Records appear below. Give all of them again, exactly.

(RECORDED INFORMATION)

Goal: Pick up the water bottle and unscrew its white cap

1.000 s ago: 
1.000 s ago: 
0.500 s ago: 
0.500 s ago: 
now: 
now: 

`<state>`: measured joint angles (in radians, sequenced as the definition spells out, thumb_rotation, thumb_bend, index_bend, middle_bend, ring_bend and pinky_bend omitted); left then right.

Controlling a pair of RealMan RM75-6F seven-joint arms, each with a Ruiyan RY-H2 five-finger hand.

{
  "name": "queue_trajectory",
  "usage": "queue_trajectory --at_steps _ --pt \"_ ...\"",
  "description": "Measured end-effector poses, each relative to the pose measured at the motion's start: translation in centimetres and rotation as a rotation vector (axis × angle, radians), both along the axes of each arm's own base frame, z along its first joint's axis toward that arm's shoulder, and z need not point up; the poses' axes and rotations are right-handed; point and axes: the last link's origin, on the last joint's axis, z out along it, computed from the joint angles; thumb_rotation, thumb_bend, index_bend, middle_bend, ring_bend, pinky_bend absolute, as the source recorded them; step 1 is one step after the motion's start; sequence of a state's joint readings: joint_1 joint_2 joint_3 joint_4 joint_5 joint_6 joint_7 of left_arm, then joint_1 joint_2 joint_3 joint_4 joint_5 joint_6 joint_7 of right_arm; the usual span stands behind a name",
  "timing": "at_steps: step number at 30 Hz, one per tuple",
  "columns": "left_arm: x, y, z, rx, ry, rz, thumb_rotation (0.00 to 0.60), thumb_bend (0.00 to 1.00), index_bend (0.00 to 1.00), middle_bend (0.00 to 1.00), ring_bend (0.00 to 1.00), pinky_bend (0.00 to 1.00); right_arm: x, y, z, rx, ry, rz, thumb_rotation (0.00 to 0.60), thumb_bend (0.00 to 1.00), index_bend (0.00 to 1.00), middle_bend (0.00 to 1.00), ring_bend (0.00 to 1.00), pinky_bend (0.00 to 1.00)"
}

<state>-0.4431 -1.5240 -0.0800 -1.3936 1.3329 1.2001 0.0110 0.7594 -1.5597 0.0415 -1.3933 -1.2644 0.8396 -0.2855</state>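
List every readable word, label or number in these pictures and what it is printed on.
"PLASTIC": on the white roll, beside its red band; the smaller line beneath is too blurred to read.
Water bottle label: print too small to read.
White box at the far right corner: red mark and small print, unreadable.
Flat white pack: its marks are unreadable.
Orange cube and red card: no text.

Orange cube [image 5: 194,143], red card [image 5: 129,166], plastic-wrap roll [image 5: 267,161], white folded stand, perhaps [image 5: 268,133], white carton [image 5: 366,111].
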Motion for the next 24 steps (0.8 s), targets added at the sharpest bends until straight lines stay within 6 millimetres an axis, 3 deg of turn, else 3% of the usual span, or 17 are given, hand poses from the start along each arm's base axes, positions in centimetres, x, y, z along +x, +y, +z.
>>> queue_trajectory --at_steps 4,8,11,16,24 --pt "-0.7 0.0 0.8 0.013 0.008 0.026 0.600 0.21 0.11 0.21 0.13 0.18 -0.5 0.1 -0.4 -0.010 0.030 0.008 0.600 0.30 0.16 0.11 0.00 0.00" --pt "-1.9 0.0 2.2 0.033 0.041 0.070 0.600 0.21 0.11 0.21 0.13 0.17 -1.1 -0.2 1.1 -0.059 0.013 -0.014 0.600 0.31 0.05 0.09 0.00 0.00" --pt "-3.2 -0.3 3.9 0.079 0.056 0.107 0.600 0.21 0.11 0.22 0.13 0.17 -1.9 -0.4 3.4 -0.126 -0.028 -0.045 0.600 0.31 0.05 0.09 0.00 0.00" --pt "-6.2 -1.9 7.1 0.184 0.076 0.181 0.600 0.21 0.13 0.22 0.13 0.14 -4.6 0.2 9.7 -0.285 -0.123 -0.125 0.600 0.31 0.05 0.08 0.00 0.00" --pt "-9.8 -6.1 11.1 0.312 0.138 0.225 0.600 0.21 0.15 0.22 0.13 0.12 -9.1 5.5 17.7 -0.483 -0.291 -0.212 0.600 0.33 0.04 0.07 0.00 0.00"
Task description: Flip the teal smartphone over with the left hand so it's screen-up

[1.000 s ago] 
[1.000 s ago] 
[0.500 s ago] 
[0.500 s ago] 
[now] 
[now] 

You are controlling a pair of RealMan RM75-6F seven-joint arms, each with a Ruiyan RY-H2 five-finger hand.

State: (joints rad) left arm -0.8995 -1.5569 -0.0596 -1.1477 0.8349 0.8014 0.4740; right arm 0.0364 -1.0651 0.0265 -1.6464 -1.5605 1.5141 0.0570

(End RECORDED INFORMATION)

YOUR SOLUTION:
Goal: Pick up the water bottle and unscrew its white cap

1.000 s ago: 
1.000 s ago: 
0.500 s ago: 
0.500 s ago: 
now: 
now: 

`<state>`: measured joint angles (in radians, sequenced as the definition spells out, thumb_rotation, thumb_bend, index_bend, middle_bend, ring_bend and pinky_bend omitted); left then right.

Controlling a pair of RealMan RM75-6F seven-joint arms, each with a Ruiyan RY-H2 five-finger hand.

{
  "name": "queue_trajectory",
  "usage": "queue_trajectory --at_steps _ --pt \"_ ...\"",
  "description": "Measured end-effector poses, each relative to the pose measured at the motion's start: translation in centimetres and rotation as a rotation vector (axis × angle, radians), both along the axes of each arm's own base frame, z along its first joint's axis toward that arm's shoulder, and z need not point up; the poses' axes and rotations are right-handed; point and axes: the last link's origin, on the last joint's axis, z out along it, computed from the joint angles; thumb_rotation, thumb_bend, index_bend, middle_bend, ring_bend, pinky_bend absolute, as the source recorded them; step 1 is one step after the motion's start; sequence of a state's joint readings: joint_1 joint_2 joint_3 joint_4 joint_5 joint_6 joint_7 of left_arm, then joint_1 joint_2 joint_3 joint_4 joint_5 joint_6 joint_7 of right_arm; the usual span stands behind a name",
  "timing": "at_steps: step number at 30 Hz, one per tuple",
  "columns": "left_arm: x, y, z, rx, ry, rz, thumb_rotation (0.00 to 0.60), thumb_bend (0.00 to 1.00), index_bend (0.00 to 1.00), middle_bend (0.00 to 1.00), ring_bend (0.00 to 1.00), pinky_bend (0.00 to 1.00); right_arm: x, y, z, rx, ry, rz, thumb_rotation (0.00 to 0.60), thumb_bend (0.00 to 1.00), index_bend (0.00 to 1.00), middle_bend (0.00 to 1.00), ring_bend (0.00 to 1.00), pinky_bend (0.00 to 1.00)"
}

<state>-0.4431 -1.5240 -0.0800 -1.3936 1.3329 1.2001 0.0110 0.7594 -1.5597 0.0415 -1.3933 -1.2644 0.8396 -0.2855</state>
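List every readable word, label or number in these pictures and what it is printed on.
"PLASTIC": on the white roll, beside its red band; the smaller line beneath is too blurred to read.
Water bottle label: print too small to read.
White box at the far right corner: red mark and small print, unreadable.
Flat white pack: its marks are unreadable.
Orange cube and red card: no text.

Orange cube [image 5: 194,143], red card [image 5: 129,166], plastic-wrap roll [image 5: 267,161], white folded stand, perhaps [image 5: 268,133], white carton [image 5: 366,111].
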Motion for the next 24 steps (0.8 s), targets added at the sharpest bends until straight lines stay within 6 millimetres an axis, 3 deg of turn, else 3% of the usual span, or 17 are given, hand poses from the start along each arm's base axes, positions in centimetres, x, y, z along +x, +y, +z.
>>> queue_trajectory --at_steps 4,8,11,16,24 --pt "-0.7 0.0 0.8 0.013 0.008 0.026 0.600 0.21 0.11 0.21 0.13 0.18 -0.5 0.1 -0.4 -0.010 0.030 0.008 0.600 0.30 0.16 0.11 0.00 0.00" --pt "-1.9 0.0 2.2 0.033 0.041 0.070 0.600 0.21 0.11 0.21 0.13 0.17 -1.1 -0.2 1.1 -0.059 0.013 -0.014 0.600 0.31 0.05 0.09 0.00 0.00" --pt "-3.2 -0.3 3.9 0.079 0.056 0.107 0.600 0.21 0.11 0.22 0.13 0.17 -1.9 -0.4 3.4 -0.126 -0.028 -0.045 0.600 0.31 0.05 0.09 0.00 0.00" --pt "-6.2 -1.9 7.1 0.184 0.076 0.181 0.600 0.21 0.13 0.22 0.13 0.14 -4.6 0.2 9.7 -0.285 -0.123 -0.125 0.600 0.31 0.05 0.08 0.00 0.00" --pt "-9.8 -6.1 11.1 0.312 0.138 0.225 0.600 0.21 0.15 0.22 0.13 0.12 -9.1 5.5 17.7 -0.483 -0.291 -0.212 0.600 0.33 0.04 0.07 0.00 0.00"
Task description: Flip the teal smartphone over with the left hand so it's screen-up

[1.000 s ago] 
[1.000 s ago] 
[0.500 s ago] 
[0.500 s ago] 
[now] 
[now] 

You are controlling a pair of RealMan RM75-6F seven-joint arms, each with a Ruiyan RY-H2 five-finger hand.

State: (joints rad) left arm -0.8995 -1.5569 -0.0596 -1.1477 0.8349 0.8014 0.4740; right arm 0.0364 -1.0651 0.0265 -1.6464 -1.5605 1.5141 0.0570

The output as shown is complete.